• _Task to carry out_
Your task is to restate word for word the lines in the material below, from the one with "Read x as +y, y" up to and including the one with "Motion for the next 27". Do not carry over the pictures.

• _Working data_
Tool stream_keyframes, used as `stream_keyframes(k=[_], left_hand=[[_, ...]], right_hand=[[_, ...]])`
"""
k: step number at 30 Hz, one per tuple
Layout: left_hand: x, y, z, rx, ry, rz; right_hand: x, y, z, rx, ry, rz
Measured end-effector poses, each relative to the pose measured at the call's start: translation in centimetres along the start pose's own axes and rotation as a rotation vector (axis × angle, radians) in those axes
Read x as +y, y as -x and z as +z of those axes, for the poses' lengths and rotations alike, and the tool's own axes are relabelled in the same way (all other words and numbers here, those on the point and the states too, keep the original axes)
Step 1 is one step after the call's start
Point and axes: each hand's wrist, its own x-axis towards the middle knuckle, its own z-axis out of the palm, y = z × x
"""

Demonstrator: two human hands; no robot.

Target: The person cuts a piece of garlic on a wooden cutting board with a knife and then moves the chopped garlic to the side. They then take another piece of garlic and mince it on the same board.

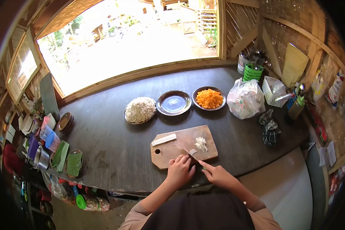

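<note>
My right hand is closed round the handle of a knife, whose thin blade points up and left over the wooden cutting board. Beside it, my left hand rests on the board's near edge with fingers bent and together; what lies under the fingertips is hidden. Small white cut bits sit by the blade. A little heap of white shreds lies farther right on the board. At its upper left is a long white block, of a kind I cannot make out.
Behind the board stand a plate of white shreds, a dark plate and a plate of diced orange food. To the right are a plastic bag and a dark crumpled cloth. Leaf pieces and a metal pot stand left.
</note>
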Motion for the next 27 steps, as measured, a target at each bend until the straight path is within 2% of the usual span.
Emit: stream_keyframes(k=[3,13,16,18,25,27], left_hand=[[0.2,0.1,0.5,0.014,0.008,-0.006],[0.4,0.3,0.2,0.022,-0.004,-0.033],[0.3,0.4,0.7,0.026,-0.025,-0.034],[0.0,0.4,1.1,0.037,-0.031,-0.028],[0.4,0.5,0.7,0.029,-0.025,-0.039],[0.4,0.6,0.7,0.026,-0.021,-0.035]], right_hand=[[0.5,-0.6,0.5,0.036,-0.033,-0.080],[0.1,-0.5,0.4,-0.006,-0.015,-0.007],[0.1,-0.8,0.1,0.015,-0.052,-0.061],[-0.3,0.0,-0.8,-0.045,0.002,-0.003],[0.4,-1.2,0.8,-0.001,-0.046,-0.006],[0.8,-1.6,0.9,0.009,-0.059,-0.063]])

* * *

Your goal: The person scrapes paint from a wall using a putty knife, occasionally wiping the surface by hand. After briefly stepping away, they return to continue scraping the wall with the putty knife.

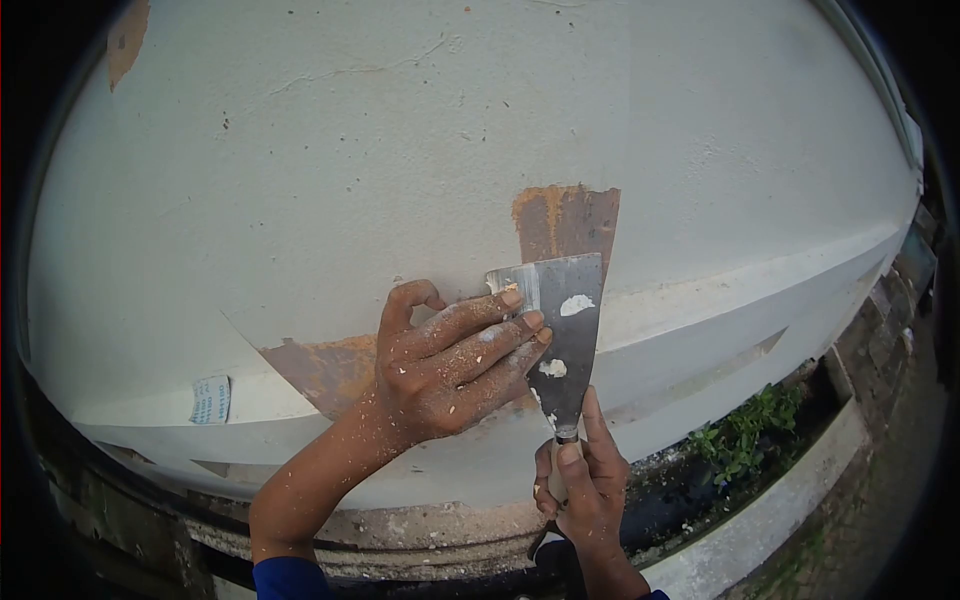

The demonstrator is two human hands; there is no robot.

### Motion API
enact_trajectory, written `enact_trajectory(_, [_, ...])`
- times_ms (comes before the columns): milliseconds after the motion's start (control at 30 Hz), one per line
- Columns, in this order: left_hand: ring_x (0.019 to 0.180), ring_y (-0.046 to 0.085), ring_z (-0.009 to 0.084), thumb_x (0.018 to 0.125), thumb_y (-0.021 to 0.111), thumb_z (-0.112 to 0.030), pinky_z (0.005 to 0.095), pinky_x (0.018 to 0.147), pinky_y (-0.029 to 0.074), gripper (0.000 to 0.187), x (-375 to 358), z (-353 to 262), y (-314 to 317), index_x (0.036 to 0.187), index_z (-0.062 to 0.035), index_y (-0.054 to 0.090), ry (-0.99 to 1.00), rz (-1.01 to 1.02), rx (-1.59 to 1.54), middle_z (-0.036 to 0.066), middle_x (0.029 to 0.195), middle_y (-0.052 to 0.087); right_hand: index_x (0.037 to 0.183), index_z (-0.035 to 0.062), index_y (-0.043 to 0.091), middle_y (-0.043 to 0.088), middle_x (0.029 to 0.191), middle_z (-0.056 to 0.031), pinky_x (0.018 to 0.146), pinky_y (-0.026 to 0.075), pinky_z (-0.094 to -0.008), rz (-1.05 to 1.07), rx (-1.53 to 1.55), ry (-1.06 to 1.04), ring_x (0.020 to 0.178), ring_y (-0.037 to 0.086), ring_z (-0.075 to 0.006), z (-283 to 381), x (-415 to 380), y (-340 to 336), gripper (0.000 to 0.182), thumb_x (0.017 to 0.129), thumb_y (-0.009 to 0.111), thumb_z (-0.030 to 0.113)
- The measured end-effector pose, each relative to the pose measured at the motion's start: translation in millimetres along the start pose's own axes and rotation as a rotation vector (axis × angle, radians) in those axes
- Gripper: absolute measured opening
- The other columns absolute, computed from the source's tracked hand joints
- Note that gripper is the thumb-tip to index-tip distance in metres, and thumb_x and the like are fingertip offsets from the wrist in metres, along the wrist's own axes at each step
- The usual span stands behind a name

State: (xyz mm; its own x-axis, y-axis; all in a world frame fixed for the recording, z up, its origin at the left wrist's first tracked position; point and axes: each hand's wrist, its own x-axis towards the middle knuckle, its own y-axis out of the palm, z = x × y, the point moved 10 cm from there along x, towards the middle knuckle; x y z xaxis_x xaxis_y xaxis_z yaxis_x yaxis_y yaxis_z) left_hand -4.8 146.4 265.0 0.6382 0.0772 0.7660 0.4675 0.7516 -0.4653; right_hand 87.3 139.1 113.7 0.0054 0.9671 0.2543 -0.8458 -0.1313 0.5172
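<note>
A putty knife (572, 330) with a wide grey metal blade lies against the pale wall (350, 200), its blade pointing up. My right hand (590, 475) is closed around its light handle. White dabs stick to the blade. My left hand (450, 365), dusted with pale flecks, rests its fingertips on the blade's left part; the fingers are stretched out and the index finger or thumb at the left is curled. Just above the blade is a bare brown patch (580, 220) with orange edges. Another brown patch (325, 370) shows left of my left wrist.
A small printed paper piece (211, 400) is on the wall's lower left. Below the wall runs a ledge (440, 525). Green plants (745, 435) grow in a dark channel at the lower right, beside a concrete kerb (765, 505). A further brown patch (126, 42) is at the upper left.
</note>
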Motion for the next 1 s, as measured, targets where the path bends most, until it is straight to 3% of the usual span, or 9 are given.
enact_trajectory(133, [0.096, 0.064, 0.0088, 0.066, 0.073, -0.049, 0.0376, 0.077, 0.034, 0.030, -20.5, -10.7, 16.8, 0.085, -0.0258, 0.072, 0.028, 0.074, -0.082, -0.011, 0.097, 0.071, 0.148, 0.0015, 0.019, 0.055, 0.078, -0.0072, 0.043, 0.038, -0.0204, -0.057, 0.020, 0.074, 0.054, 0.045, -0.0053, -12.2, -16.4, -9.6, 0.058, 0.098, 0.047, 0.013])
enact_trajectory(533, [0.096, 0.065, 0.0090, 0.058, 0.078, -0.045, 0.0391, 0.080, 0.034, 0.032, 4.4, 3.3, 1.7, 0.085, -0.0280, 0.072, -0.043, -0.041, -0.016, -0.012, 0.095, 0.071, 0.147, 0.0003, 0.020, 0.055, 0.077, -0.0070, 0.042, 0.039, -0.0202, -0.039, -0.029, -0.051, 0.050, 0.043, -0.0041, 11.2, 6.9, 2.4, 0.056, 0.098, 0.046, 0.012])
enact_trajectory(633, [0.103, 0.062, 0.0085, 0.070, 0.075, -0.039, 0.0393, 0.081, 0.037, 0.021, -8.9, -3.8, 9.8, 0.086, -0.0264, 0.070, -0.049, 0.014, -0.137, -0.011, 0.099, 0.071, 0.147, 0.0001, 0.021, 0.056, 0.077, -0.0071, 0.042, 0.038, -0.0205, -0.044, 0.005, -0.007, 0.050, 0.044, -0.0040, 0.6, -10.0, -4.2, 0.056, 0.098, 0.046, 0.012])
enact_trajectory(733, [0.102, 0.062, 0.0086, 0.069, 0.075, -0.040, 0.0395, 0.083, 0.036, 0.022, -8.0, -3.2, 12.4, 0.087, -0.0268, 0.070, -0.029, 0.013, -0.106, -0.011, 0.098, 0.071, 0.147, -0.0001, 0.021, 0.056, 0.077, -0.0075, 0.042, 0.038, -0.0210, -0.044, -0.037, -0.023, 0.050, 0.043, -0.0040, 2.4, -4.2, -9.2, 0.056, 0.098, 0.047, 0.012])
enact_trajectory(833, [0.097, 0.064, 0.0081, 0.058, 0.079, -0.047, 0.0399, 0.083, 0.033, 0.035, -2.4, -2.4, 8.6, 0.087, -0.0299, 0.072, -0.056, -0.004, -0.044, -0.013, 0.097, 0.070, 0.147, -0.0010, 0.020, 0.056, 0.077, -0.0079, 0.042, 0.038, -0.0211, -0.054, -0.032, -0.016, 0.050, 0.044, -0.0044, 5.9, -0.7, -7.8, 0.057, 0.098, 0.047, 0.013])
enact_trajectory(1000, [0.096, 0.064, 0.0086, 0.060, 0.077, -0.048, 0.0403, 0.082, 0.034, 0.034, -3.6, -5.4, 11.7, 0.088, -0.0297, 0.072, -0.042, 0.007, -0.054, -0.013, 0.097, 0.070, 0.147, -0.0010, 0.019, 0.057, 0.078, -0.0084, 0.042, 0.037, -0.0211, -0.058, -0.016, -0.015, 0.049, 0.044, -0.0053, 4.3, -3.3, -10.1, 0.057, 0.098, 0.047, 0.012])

• _Answer area_
Read x as +y, y as -x and z as +z of those axes, for the poses' lengths and rotations alike, and the tool's own axes are relabelled in the same way (all other words and numbers here, those on the point and the states too, keep the original axes)
Step 1 is one step after the call's start
Point and axes: each hand's wrist, its own x-axis towards the middle knuckle, its own z-axis out of the palm, y = z × x
"""

Demonstrator: two human hands; no robot.

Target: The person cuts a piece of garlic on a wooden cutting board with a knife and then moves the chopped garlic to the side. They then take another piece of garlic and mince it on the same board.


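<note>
My right hand is closed round the handle of a knife, whose thin blade points up and left over the wooden cutting board. Beside it, my left hand rests on the board's near edge with fingers bent and together; what lies under the fingertips is hidden. Small white cut bits sit by the blade. A little heap of white shreds lies farther right on the board. At its upper left is a long white block, of a kind I cannot make out.
Behind the board stand a plate of white shreds, a dark plate and a plate of diced orange food. To the right are a plastic bag and a dark crumpled cloth. Leaf pieces and a metal pot stand left.
</note>
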Motion for the next 27 steps, as measured, a target at each bend until the straight path is within 2% of the usual span.

With that, the exercise is done.